Gérald Olivier : Michael Flynn est la principale victime collatérale de la tentative de déstabilisation menée contre Donald Trump par certains hauts fonctionnaires au sein de l’appareil d’Etat américain, avant son élection en 2016 et après sa prise de fonction en 2017. Si un candidat ou président démocrate avait été la cible d’une attaque comparable, l’affaire aurait eu un retentissement planétaire. S’agissant de Trump et de ses proches, les médias ont fermé les yeux, et plusieurs années après les faits on continue de confondre les victimes avec les coupables.

Michael Flynn est pour moi une vraie victime, habillé en faux coupable, jeté en pâture aux médias, dans le but de nuire à Donald Trump.

Flynn est un général de l’armée américaine avec vingt-cinq ans de service dans le renseignement militaire, y compris en Afghanistan et en Irak. Il fut directeur du renseignement pour le département de la Défense dans l'administration Obama de 2012 à 2015 et Donald Trump en avait fait son Conseiller à la sécurité nationale. Il occupa le poste moins d’un mois en 2017 avant de démissionner sous le coup d’une inculpation par le FBI et de soupçons d’intelligence avec l’ennemi, à savoir la Russie. Flynn s’était retiré humilié, dénoncé comme un mouton noir, y compris par l’ancien président Obama.
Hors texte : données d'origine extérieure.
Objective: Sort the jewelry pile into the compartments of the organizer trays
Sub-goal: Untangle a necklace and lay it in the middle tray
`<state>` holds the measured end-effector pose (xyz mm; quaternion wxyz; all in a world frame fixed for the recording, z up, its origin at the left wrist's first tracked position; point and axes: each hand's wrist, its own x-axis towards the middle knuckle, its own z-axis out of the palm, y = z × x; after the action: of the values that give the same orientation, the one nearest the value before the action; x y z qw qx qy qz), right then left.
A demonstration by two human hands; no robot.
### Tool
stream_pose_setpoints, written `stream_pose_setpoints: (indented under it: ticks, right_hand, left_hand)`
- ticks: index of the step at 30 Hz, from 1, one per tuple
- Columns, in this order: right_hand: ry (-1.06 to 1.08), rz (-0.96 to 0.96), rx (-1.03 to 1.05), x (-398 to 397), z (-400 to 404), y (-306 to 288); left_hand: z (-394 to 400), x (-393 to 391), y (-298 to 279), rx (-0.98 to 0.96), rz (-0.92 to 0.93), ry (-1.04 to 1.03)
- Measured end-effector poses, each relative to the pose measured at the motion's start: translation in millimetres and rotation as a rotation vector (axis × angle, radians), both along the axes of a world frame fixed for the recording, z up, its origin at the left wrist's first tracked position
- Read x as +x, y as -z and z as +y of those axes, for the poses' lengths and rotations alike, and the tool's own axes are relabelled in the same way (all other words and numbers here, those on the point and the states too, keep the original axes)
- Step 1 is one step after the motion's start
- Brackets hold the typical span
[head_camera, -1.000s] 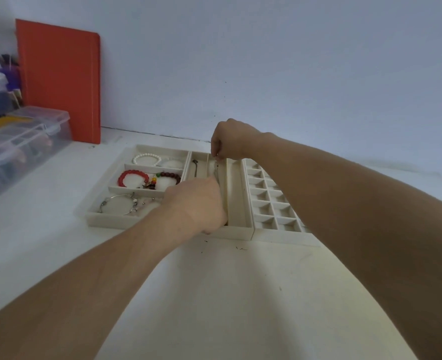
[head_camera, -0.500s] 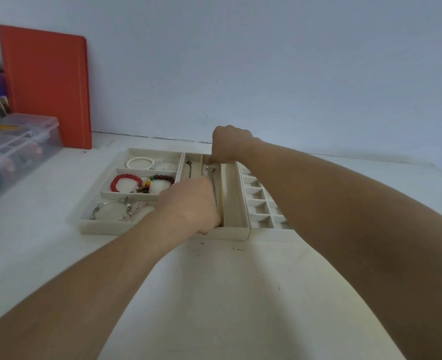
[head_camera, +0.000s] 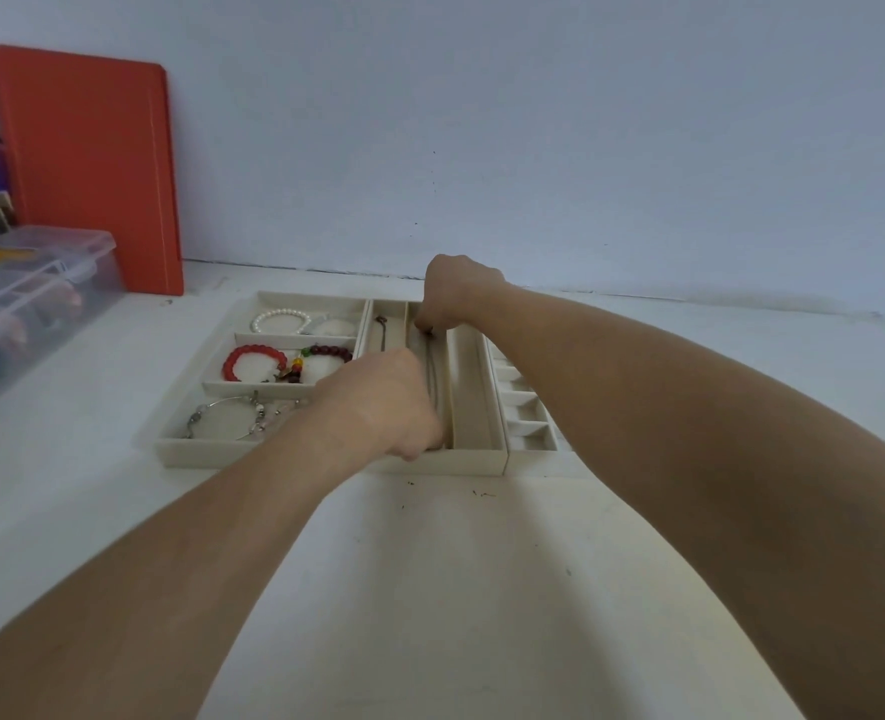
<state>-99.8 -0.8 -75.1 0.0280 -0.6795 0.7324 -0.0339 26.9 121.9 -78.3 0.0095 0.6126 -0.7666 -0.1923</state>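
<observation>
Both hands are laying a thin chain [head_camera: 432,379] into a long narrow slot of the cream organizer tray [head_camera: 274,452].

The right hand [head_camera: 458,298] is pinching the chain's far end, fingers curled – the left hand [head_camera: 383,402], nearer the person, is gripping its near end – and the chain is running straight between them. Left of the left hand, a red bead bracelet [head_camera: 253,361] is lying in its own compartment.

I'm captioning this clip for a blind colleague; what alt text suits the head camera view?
Two bare hands stretch a thin necklace along a narrow slot of a cream organizer tray: the right hand pinches its far end, the left hand holds the near end. Bead bracelets fill compartments to the left.
</observation>
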Motion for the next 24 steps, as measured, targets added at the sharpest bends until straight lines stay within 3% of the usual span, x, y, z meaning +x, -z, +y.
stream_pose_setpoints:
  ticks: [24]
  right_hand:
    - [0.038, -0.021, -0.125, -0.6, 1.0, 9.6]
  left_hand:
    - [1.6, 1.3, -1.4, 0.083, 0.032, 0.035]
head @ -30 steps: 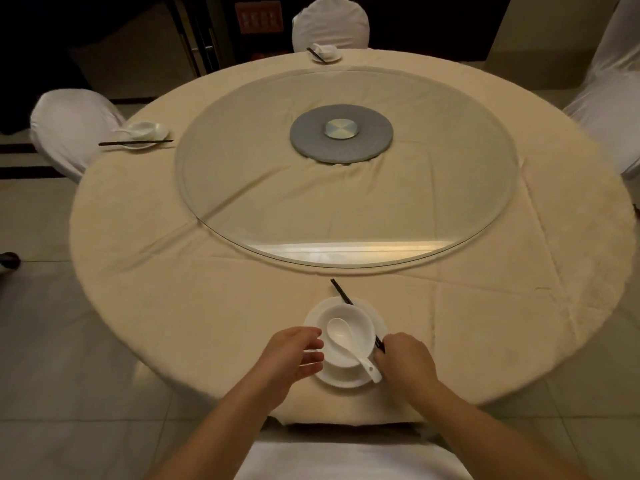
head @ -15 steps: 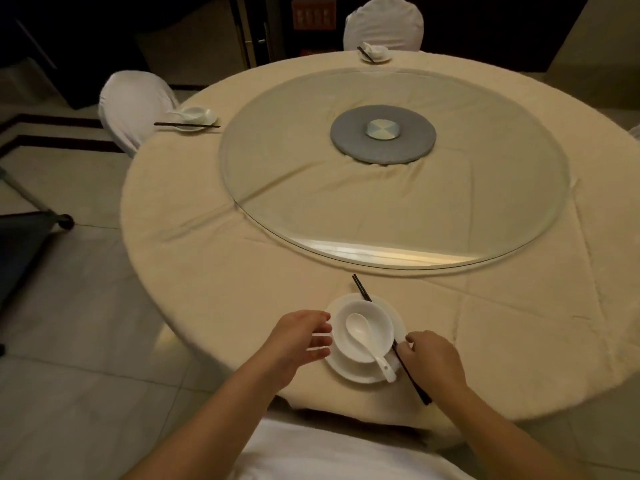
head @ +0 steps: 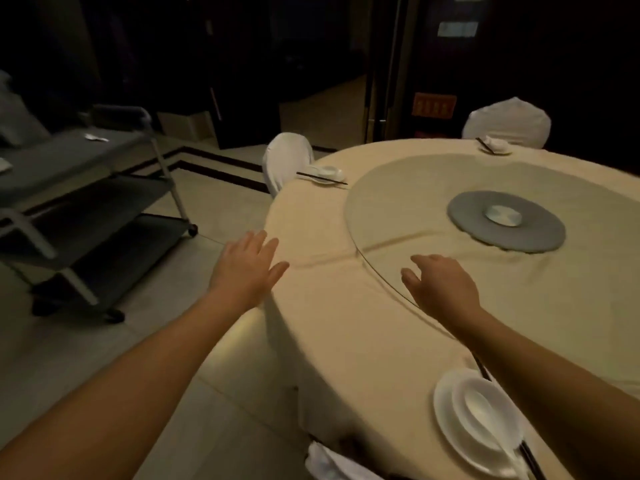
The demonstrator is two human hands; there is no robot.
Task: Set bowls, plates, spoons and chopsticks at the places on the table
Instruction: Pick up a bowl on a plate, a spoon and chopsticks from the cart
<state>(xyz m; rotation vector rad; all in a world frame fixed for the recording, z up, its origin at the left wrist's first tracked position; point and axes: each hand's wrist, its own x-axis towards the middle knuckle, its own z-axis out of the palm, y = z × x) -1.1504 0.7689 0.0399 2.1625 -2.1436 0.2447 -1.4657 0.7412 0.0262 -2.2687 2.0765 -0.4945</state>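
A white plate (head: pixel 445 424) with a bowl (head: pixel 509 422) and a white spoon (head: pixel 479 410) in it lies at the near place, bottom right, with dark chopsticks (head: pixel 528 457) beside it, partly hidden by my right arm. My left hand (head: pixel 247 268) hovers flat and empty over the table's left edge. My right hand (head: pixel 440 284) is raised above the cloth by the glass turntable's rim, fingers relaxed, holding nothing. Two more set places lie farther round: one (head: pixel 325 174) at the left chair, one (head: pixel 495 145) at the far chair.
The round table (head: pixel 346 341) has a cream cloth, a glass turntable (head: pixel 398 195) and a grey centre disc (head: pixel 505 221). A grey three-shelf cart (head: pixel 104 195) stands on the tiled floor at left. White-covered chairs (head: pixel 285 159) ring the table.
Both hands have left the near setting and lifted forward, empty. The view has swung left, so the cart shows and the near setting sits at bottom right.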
Toutefois les enquêtes menées depuis, et en particulier la longue enquête (deux ans) du procureur indépendant Robert Mueller sur une possible collusion entre la campagne de Donald Trump et la Russie en 2016, ont démontré que Flynn avait été victime d’un coup monté, que le FBI l’avait piégé, et que les soupçons ayant déclenché une enquête à son encontre était basé sur de fausses accusations. Non seulement l’ensemble du dossier s’est révélé vide, mais il est apparu que d’innombrables irrégularités avaient été commises par les agents du FBI durant l’enquête (agents qui ont été limogés depuis). Certains ont même parlé d’abus de pouvoir pouvant remonter jusqu’au sommet de l’exécutif. Donald Trump a toujours dénoncé une « chasse aux sorcières » et les faits lui ont donné raison.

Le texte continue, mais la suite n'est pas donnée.